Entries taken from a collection
>>>

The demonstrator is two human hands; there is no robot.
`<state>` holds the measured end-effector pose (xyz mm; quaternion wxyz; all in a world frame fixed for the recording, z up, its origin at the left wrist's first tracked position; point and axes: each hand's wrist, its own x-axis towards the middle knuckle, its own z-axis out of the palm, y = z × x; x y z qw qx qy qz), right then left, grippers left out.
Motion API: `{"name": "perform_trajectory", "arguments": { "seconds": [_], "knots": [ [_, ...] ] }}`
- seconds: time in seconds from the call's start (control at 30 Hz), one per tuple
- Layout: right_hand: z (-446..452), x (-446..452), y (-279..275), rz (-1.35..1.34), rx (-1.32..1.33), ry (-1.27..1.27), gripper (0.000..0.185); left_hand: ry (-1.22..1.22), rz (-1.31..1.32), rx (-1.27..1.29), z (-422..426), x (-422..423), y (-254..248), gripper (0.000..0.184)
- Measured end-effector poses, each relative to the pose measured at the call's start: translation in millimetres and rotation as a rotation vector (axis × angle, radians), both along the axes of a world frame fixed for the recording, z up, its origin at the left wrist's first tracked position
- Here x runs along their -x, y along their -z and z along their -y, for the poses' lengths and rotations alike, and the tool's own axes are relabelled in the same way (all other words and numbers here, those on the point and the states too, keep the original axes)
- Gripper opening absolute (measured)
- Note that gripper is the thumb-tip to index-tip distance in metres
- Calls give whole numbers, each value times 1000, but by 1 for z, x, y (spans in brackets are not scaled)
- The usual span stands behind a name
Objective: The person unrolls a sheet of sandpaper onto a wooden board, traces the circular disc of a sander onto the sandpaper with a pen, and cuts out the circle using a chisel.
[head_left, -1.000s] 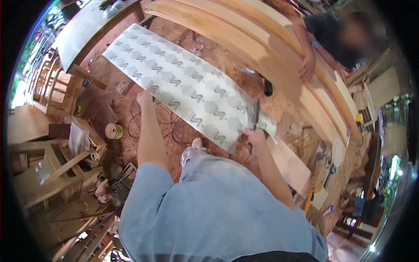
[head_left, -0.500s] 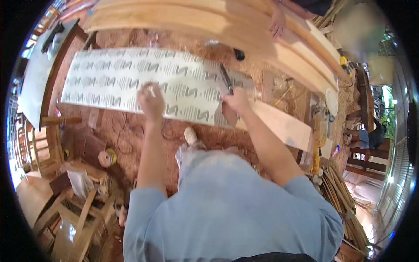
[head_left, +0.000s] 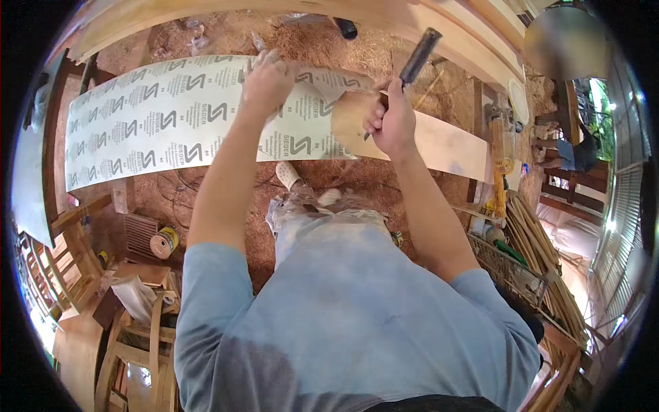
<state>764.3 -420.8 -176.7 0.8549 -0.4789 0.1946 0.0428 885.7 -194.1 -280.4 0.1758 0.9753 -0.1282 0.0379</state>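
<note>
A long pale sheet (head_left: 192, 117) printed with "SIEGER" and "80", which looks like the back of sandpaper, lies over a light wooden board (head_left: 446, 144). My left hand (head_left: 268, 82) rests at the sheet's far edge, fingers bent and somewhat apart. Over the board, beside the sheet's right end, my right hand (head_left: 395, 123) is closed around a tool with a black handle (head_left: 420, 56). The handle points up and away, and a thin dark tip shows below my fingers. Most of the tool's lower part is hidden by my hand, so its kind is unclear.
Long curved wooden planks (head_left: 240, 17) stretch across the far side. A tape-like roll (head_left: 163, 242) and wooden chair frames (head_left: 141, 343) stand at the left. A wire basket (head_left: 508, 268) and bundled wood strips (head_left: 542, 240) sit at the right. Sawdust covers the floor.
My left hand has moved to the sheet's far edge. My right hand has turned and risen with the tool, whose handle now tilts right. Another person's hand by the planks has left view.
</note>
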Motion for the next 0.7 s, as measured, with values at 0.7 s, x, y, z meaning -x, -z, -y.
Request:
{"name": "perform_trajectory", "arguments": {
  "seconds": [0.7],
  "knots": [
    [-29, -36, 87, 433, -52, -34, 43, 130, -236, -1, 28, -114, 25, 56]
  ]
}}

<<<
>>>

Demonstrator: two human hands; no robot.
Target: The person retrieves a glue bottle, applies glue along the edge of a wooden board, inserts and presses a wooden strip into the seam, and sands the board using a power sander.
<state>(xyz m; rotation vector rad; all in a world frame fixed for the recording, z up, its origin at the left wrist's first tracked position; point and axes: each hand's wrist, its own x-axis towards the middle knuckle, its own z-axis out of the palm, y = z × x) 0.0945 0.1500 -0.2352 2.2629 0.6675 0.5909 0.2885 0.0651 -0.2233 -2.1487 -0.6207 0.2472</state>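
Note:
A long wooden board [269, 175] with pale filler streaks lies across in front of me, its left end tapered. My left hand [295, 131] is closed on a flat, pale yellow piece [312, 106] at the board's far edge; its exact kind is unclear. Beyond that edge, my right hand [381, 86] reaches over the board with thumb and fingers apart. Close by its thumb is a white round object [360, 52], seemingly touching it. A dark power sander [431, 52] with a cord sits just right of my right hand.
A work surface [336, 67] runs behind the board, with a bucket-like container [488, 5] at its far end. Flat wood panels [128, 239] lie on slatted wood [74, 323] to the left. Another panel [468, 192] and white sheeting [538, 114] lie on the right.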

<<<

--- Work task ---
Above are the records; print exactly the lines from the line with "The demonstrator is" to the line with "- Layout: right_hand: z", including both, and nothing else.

--- Written answer ---
The demonstrator is two human hands; there is no robot.
`<state>` holds the measured end-effector pose (xyz mm; quaternion wxyz; all in a world frame fixed for the recording, z up, its origin at the left wrist's first tracked position; point and axes: each hand's wrist, its own x-axis towards the middle knuckle, its own z-axis out of the palm, y = z × x; x y z qw qx qy qz), right then left, grippers left out.
Motion API: `{"name": "perform_trajectory", "arguments": { "seconds": [_], "knots": [ [_, ...] ] }}`
- seconds: time in seconds from the call's start (control at 30 Hz), one per tuple
- Layout: right_hand: z (-446..452), x (-446..452), y (-279..275), rz (-1.35..1.34), rx (-1.32..1.33), ry (-1.27..1.27), gripper (0.000..0.185); left_hand: ry (-1.22..1.22), rz (-1.31..1.32), rx (-1.27..1.29), z (-422..426), x (-422..423), y (-254..248), gripper (0.000..0.184)

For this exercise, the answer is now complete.